Drôle et dérangeant, léger et lourd, jouissif et agaçant, le nouveau film du duo Kerven/Delépine dynamite nos comportements et notre société.
L’histoire
Dans un lotissement en province, trois voisins sont en prise avec les nouvelles technologies et les réseaux sociaux. Il y a Marie, victime de chantage avec une sextape, Bertrand, dont la fille est harcelée au lycée, et Christine, chauffeur VTC dépitée de voir que les notes de ses clients refusent de décoller. Ensemble, ils décident de partir en guerre contre les géants d’internet. Une bataille foutue d’avance, quoique…
Le film
Les nouvelles technologies font des merveilles nul n’en disconviendra.

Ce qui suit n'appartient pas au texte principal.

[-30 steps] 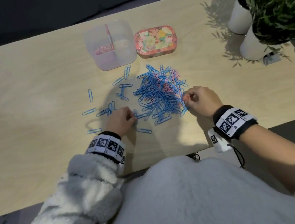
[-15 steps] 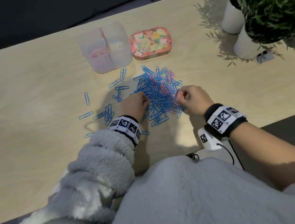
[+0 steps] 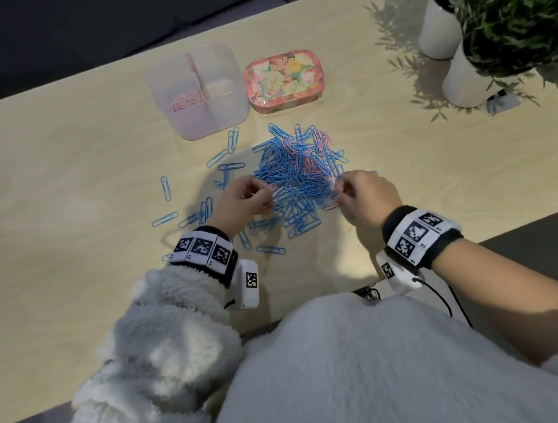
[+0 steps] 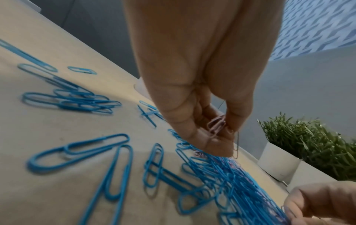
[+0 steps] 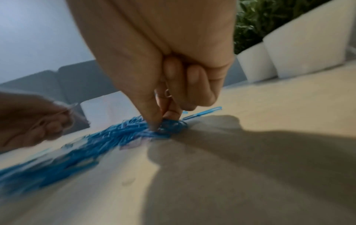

Mais en parallèle elles génèrent de notre part des comportements excessifs parfois provoqués et souvent réclamés… la poule et l’œuf !
Dans Effacer l’historique, vaste jeu de déconstruction de notre rapport au numérique, on se confronte au surendettement, aux séries addictives (tout comme au téléachat), aux sextapes, aux notations abusives (et désormais tellement impliquantes, cf la série Black Mirror), à la surconsommation, au droit à l’oubli, aux attentes sans fin d’interlocuteur téléphonique, aux numéros surtaxés, au cynisme ambiant, au chacun pour soi, aux gilets jaunes…
Goguenard et en demi-teinte, comme toujours, Kervern/Delépine laissent leurs personnages (et leurs acteurs) se dépatouiller de leurs contradictions et de leurs compromissions comme nous le faisons tous au quotidien… et sans doute certains plus que d’autres !
Car, c’est bien là la force de ces réalisateurs de filmer un quotidien rarement montré au cinéma sous cette forme humoristique. La France périrubaine, les ronds-poinds, les centres commerciaux, les agences d’intérim, les bars pour célibataires, les trajets en bus, une campagne qui ne l’est plus… l’accumulation et l’éparpillement, la concentration et l’abandon.
Alors, on pourra reprocher une certaine absence de mise en scène et de perspective qui aurait peut-être pu donner une profondeur sans doute nécessaire à ces propos critiques sur notre monde. Cependant, la forme cinématographique adoptée par les 2 cinéastes consistant à laisser vivre l’histoire leur est propre et crée les conditions de leur succès. On regrettera simplement ce qu’induit en termes de consistance de l’intrigue un tel à priori.
Et on notera avec plaisir ce trio d’excellents d’acteurs, constitué de Corinne Masiero, Blanche Gardin et Denis Podalydès, par qui on retrouve cette forme de poésie rencontrée dans Le grand soir, Mammuth et Louise Michel.